- _Exercise requirements_
Write out again, word for word, the lines below from the line that holds "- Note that" through the line that holds "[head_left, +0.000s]", omitting pictures.

- _Given information_
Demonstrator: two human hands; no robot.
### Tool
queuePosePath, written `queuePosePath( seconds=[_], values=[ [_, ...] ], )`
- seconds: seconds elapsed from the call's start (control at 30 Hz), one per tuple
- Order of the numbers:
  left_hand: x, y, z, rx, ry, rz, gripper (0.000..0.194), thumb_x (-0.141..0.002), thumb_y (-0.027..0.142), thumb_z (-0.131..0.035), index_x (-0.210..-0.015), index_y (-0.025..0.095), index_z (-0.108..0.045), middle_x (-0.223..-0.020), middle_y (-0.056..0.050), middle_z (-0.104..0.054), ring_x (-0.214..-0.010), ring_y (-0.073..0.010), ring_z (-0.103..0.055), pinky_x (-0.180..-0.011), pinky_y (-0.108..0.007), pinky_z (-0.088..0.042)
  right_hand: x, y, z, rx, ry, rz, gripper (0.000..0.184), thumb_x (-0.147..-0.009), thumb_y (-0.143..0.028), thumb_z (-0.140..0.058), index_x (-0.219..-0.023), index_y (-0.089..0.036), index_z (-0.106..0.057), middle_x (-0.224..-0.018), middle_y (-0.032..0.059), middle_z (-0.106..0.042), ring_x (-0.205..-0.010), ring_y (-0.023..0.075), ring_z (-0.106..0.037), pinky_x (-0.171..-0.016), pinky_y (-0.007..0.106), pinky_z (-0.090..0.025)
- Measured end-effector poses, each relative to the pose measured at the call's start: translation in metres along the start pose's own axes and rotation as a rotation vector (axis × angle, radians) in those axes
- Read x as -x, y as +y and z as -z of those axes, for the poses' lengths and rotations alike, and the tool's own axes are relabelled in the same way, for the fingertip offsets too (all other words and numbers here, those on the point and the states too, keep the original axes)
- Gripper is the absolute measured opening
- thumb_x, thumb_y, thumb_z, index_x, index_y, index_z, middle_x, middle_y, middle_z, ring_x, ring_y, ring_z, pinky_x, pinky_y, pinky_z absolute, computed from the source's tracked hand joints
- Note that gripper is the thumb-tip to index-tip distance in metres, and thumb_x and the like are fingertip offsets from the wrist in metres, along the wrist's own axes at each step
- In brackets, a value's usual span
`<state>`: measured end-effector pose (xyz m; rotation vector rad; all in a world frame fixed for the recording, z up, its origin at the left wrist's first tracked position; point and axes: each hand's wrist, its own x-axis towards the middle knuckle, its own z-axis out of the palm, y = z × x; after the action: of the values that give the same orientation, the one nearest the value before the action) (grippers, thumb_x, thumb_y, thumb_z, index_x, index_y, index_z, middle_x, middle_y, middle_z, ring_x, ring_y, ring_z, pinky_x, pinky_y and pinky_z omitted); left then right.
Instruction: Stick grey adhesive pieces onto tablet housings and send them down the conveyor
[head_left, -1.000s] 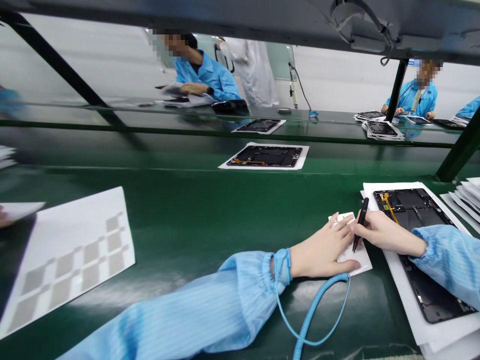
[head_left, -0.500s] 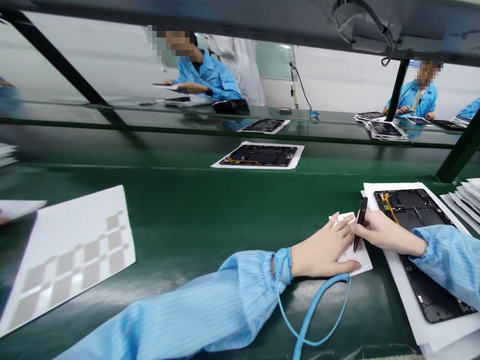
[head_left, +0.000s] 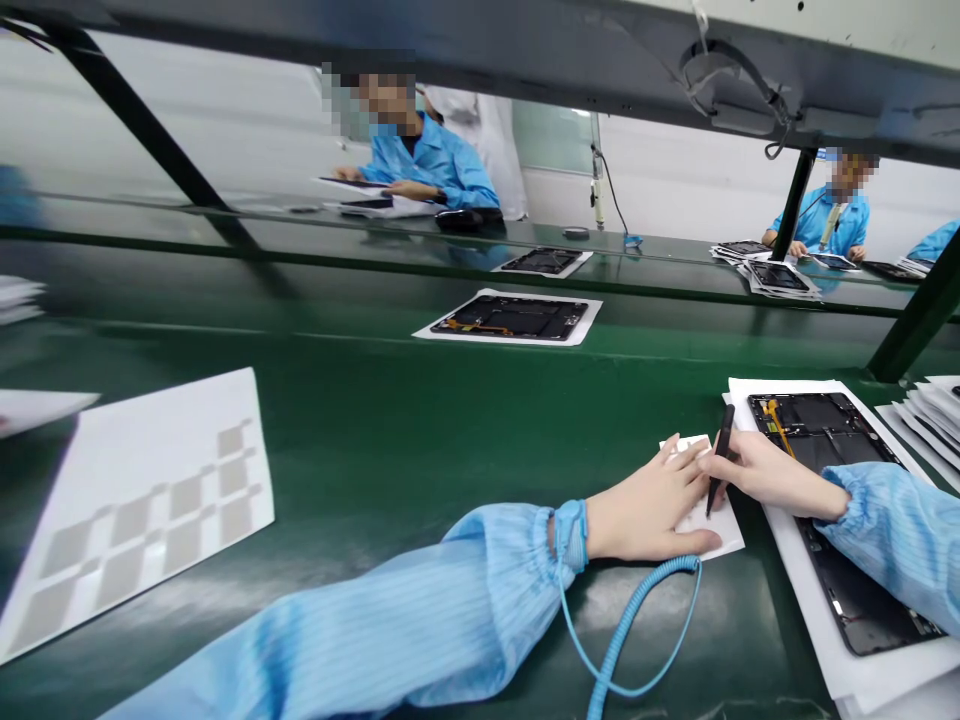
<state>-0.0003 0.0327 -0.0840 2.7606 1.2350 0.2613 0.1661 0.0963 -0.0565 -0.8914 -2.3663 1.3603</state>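
My left hand (head_left: 656, 510) lies flat, fingers spread, on a small white sheet (head_left: 727, 535) and presses it to the green bench. The hand covers much of the sheet, so its markings are mostly hidden. Closed in a pinch, my right hand (head_left: 765, 475) holds slim black tweezers (head_left: 723, 440), their tip pointing down at the sheet beside my left fingers. Under my right forearm is an opened black tablet housing (head_left: 814, 425) with an orange flex cable (head_left: 777, 420), resting on white paper (head_left: 814, 610). A blue wrist strap (head_left: 571, 535) circles my left wrist.
A coiled blue cord (head_left: 630, 625) hangs from the strap. At left stands a white sheet with grey patches (head_left: 150, 510). Another tablet housing (head_left: 514, 317) sits ahead. A paper stack (head_left: 926, 420) is at right. Co-workers (head_left: 435, 165) sit beyond; a shelf (head_left: 525, 70) hangs overhead.
The view has shifted slightly, so most things appear a little lower. Both hands stay at the small sheet, with the tweezers still in my right hand. The far co-worker's hands have moved slightly.
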Motion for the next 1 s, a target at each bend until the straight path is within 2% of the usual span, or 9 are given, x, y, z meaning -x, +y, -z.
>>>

- _Written reply_
- Note that gripper is the thumb-tip to index-tip distance in metres, and thumb_x and the like are fingertip offsets from the wrist in metres, along the wrist's own axes at each step
- In brackets, a value's usual span
`<state>`: measured end-effector pose (xyz m; rotation vector rad; all in a world frame fixed for the recording, z up, its origin at the left wrist's first tracked position; point and axes: each hand's wrist, its own x-axis towards the middle knuckle, its own z-axis out of the palm, y = z × x; after the action: of the values that give the same orientation, the one nearest the value before the action) (grippers, thumb_x, thumb_y, thumb_z, index_x, index_y, index_z, middle_x, middle_y, middle_z, ring_x, ring_y, ring_z, pinky_x, pinky_y and pinky_z omitted); left then right.
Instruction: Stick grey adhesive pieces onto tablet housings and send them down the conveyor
[head_left, -1.000s] 
[head_left, -0.500s] 
[head_left, +0.000s] 

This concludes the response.